Environmentalism is not a religion

My response to: http://www.guardian.co.uk/environment/2012/jun/26/climate-change-skeptic-religion?commentpage=6#start-of-comments

I’d say it’s the exact opposite of a religion. We environmentalists have looked around at the state of the world, gathered evidence, considered the possibilities and (quite often) reluctantly come to the conclusion that “someone should do something” and “I am someone”.

Believe me, I would much rather that the world was fine and I could spend my time on something else instead.

I am convinced by the evidence, where global or local it all points in one direction. I’m also convinced by the successes, from the action against CFCs, the ever-growing amount of organic food available (again – it was all your grandparents had), and the cleaning up of rivers in many countries through to the many permaculture projects regenerating wasteland and making it productive for human civilization.

Humans are amazing. We can fix the world and we will fix the world. It does however seem that we will have to get on with building a better world without waiting for agreement from everyone, let alone governments.

Are ‘super farms’ good for the environment?

My response to http://www.guardian.co.uk/environment/blog/2012/jun/07/super-farms-environment-livestock-climate

The case for super farms ignores two things.

1. It is increasing the case that monoculture proves to be a bad thing, in farming like anything else. Moving to larger scales of monoculture merely increases the likelihood that diseases and pests will claim the entire huge crop. Mixed cultures are much better from that perspective.

2. A “super” farm is only possible with large amounts of cheap energy. The costs of energy are rising and will continue to do so.

I also heard on the radio this morning that super farms will create jobs because 1 man can now do what 10 used to. Not sure how that works?

What seems to be more useful is the opposite: small, human scale organic farms with mixed crops, probably designed using permaculture principles. This would seem to be a more productive way forward to produce more food, of different types, and more employment, while using less energy.

Zac Goldsmith: climate change pushes other issues off the agenda

My response to http://www.guardian.co.uk/environment/2012/jun/06/climate-change-other-issues-goldsmith?commentpage=all#start-of-comments

I would blame the media, who only seem capable of focusing on one issue at a time. Politicians respond to that.

Most environmentalists (like myself) know that we need to change nearly everything we as a species do if we want to avoid a collapse of our civilization. Pick your scenario – economic collapse, 6 degree temperature rise (and counting), sea level rise, resource depletion, peak oil, soil sterility, antibiotic resistant disease, crop failure, pesticides in our foods poisoning us, the obesity epidemic, the fact that we eat fish today that were considered inedible when I was a kid, the lack of fresh water etc etc.
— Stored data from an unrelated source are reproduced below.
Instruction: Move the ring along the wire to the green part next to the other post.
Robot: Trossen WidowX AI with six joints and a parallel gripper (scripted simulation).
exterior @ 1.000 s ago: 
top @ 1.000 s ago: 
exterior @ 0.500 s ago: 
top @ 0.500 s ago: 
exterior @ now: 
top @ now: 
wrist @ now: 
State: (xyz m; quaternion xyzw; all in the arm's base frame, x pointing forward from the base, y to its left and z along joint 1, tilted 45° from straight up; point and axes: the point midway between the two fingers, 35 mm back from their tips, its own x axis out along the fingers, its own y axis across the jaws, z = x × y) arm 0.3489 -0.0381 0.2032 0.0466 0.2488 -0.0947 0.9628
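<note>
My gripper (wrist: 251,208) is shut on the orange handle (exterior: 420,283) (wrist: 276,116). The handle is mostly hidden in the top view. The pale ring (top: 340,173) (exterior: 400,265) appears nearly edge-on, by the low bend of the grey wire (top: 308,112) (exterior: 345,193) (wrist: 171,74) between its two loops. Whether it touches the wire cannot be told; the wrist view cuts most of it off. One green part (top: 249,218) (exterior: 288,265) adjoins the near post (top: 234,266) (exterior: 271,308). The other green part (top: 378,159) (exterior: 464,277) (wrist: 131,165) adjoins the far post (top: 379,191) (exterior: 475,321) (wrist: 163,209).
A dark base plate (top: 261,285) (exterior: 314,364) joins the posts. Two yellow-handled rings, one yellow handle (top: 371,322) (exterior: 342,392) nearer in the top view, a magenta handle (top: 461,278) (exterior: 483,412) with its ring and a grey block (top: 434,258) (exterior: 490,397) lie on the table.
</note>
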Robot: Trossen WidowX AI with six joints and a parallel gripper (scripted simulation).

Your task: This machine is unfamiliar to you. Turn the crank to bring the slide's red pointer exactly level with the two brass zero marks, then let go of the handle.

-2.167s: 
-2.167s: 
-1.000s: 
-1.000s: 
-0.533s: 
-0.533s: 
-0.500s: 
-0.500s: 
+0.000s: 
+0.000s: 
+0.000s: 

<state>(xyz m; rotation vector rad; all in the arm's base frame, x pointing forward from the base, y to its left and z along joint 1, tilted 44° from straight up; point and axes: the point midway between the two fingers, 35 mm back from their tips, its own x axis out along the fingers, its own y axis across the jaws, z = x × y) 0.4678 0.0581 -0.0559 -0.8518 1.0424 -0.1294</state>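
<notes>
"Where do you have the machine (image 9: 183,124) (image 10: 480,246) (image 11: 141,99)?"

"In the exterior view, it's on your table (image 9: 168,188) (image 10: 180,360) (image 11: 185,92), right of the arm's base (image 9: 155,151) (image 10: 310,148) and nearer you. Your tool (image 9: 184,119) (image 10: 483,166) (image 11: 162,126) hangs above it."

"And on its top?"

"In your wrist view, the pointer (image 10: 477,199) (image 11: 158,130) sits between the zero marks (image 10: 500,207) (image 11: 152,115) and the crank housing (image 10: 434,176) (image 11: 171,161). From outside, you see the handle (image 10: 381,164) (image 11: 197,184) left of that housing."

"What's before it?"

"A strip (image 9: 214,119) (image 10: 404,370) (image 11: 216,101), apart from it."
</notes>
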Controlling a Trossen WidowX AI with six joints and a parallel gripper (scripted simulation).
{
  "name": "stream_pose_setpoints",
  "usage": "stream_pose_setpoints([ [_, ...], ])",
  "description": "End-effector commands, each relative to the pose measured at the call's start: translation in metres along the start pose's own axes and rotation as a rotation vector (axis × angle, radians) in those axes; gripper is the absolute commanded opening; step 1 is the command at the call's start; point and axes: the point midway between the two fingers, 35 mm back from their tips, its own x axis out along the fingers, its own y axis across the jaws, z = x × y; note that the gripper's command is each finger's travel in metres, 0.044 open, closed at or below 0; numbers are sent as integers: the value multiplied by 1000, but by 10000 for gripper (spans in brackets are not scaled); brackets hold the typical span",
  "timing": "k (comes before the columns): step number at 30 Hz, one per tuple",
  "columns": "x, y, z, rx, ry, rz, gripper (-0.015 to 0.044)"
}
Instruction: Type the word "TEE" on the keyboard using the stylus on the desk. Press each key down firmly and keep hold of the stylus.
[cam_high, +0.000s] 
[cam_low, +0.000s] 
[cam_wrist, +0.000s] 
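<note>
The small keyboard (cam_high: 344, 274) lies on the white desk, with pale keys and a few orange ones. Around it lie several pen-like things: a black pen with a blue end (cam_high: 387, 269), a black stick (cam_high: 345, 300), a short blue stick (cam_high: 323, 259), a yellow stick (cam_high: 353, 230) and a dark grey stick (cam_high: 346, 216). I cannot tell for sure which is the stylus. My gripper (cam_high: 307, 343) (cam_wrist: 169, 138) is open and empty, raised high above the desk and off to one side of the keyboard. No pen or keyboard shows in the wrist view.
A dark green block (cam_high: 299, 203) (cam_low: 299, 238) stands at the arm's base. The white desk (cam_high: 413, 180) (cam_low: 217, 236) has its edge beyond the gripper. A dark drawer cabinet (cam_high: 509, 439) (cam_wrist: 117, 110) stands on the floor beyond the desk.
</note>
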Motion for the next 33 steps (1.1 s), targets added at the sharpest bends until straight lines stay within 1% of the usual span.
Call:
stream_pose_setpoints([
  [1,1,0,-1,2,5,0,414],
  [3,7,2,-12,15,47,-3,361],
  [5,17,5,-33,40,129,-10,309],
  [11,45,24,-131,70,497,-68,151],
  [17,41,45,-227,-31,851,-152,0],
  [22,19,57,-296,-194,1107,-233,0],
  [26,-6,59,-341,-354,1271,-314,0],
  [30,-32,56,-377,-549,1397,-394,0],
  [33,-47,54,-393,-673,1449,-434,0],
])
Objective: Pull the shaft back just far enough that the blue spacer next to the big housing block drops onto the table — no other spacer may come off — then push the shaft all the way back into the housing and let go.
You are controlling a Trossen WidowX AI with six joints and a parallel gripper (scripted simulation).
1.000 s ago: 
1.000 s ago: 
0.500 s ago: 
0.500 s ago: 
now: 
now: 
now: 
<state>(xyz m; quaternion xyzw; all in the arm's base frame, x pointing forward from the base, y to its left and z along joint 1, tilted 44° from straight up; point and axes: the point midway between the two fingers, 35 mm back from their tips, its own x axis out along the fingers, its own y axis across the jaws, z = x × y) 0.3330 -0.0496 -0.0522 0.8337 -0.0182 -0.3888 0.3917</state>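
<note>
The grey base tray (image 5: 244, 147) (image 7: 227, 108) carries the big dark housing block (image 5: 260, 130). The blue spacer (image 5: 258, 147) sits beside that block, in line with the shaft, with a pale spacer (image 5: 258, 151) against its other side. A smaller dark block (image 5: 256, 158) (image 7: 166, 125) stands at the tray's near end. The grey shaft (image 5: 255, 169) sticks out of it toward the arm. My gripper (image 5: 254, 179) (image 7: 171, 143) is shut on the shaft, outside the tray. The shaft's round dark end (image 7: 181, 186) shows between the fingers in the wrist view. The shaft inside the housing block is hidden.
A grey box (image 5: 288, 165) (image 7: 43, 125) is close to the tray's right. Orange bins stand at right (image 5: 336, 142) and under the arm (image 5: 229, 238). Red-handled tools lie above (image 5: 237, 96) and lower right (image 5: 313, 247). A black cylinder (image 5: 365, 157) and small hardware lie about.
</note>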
There’s plenty more and they’re all very feasible right now.

It is our economic system that delivers all this, supposedly in the name of progress. If we were all happy, perhaps it would be worth it, but most of us aren’t. Why, exactly are we destroying our own habitat in order to make ourselves miserable?

Saying no-one votes for the environment misses the point. The laws of physics, chemistry and biology don’t negotiate. If we have to wait for our “politics is the art of the possible” to reluctantly see the need for action then we’re in deep trouble.

Unfortunately what we need are brave politicians. I don’t see any in the West, so I guess we’re going to have to collapse before we can start to build a sustainable future for humanity. At least that will be better, but it’s going to be interesting getting there.